• To do
How many lines of the entries below contain the string "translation"? State the number alone.

[Records from a data source]
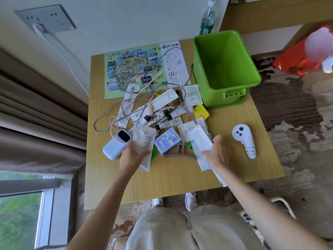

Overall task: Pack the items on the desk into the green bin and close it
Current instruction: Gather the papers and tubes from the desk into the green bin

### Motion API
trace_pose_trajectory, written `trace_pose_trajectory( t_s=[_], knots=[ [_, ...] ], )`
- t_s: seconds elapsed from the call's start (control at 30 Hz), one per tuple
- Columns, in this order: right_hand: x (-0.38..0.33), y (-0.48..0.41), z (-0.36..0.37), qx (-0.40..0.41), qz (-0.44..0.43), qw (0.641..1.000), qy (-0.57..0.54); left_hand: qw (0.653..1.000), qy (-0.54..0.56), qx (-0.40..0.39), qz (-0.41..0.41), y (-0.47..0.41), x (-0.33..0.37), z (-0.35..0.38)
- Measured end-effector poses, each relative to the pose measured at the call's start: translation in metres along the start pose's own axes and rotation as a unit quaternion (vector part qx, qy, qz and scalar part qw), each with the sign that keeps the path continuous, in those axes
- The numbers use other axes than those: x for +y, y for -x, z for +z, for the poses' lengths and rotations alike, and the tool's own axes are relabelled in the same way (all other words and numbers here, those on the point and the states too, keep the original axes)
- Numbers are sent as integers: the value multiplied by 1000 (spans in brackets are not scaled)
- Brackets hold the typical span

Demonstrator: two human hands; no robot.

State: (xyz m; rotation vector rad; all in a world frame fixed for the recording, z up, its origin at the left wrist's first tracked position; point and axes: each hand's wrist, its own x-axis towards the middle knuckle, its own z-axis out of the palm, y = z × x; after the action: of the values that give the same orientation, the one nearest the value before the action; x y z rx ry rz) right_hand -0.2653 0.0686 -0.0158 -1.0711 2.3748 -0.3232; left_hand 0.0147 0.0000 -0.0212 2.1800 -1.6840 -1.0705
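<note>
The green bin (223, 69) stands upright and open at the bench's far right corner. Beside it sprawl tubes (169, 124), sachets and tangled cables (126, 105). My left hand (134, 154) grips a white pouch (145, 139), my right hand (217, 150) a white packet (200, 144).

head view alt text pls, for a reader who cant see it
Seen from above, a person's left hand holds a white pouch and the right hand a white packet, over a pile of tubes, sachets and cables on a wooden desk. An empty green bin stands open at the far right.
</note>
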Motion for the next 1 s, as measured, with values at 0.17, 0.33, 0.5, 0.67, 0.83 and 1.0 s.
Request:
trace_pose_trajectory(
  t_s=[0.17, 0.33, 0.5, 0.67, 0.83, 1.0],
  knots=[
    [11, -11, -25, -132, 22, 972, -191, 992, 124, -3, 36, -7, 23, -22],
    [25, -14, -58, -143, 29, 956, -256, 978, 149, -101, 108, -20, 80, -19],
    [38, -14, -75, -97, 41, 946, -305, 955, -5, -194, 223, -26, 129, 31],
    [50, -12, -82, -59, 60, 935, -345, 912, -167, -231, 294, -41, 156, 75],
    [51, -9, -93, -52, 48, 922, -380, 880, -305, -250, 266, -48, 164, 92],
    [42, -12, -108, -59, 5, 920, -387, 889, -309, -204, 268, -41, 166, 97]
  ],
)
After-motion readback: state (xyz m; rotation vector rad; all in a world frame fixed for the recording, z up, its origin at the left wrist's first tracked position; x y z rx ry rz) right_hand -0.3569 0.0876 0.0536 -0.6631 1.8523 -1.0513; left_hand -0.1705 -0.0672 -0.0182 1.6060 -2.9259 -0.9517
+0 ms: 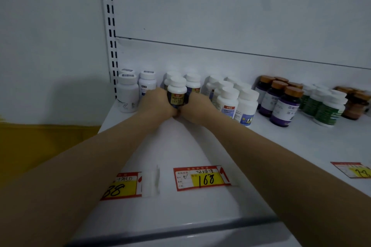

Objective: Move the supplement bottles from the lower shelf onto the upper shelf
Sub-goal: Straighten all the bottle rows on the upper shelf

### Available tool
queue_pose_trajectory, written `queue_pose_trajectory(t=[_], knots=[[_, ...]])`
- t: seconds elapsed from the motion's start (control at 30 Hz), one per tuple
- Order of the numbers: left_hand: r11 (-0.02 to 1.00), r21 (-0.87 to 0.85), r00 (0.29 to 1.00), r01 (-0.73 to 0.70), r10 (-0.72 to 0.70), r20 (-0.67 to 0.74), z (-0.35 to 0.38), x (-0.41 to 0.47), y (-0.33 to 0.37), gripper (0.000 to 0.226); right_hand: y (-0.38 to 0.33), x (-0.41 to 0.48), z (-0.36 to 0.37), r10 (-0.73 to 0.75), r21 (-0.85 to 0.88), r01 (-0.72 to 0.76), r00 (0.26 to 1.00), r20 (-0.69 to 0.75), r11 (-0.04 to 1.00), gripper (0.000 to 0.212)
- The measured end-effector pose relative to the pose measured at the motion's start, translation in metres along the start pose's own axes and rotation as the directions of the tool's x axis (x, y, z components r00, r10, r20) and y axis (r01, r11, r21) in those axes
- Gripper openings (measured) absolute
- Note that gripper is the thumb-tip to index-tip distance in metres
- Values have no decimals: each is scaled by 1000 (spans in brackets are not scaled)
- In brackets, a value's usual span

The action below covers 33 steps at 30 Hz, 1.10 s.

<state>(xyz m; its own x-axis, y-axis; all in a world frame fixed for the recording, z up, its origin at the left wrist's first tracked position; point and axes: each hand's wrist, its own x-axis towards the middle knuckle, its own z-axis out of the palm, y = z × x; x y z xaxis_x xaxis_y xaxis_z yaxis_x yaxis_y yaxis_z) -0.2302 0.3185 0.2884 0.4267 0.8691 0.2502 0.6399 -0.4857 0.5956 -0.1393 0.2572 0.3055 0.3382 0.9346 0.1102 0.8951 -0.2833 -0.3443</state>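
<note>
Both hands, left hand (155, 102) and right hand (197, 105), clasp a white-capped plastic bottle with a dark glossy label (177, 92), standing on the smooth white metal shelf (180, 146). This looks like placing; next, the fingers must let go gently, sparing the round white-capped neighbouring bottles (236, 102) just beside the right hand.

My left hand (158, 102) and right hand (197, 106) flank one bottle (177, 92) on the shelf (200, 146); two bottles (185, 80) stand behind it; price tags (200, 178) lie nearer me.
</note>
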Motion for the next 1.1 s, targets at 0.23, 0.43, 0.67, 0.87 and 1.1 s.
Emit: queue_pose_trajectory(t=[0.23,0.43,0.67,0.87,1.1], knots=[[995,62,995,77,-80,57,-8,-15,15,37,4,-35,-27,-25,-50,28,998,59,998,26],[978,207,1000,22,-25,11,-5,-48,64,36,38,-71,-42,-24,-133,44,989,147,990,21],[994,84,983,69,-82,162,29,-68,114,55,124,-100,-79,23,-143,-4,991,132,990,31],[993,21,987,113,-114,113,58,-65,124,17,160,-87,-85,-7,38,4,998,59,999,39],[994,28,994,109,-108,-13,67,-57,123,15,152,-75,-81,-93,201,84,995,35,976,42]])
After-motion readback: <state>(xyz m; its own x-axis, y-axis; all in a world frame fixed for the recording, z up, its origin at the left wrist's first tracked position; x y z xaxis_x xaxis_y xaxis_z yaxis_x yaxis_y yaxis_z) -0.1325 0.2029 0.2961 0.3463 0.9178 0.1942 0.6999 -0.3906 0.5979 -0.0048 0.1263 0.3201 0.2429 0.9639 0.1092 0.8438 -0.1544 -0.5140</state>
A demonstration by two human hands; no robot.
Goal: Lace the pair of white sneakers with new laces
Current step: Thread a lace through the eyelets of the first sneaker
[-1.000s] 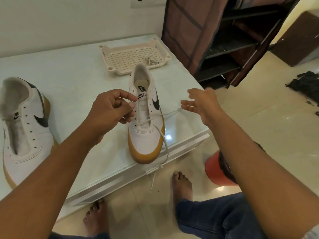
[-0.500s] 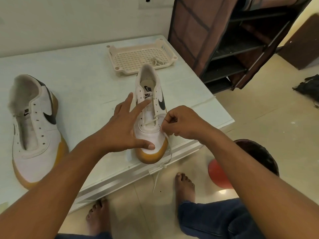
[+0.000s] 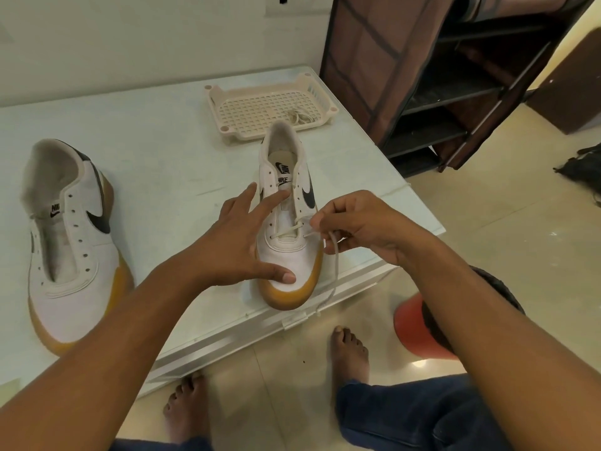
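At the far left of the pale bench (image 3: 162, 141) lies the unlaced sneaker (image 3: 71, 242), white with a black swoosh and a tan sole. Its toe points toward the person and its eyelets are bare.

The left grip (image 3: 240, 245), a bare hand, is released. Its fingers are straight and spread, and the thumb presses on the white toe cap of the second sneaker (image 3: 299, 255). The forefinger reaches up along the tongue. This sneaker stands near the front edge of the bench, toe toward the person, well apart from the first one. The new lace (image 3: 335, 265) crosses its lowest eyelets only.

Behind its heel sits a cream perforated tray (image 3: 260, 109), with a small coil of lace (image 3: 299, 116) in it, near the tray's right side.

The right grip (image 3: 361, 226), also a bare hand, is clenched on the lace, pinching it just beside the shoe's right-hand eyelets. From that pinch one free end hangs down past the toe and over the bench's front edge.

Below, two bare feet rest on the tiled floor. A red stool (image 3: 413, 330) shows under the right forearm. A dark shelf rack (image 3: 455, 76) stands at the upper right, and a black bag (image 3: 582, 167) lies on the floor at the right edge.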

• Answer section
2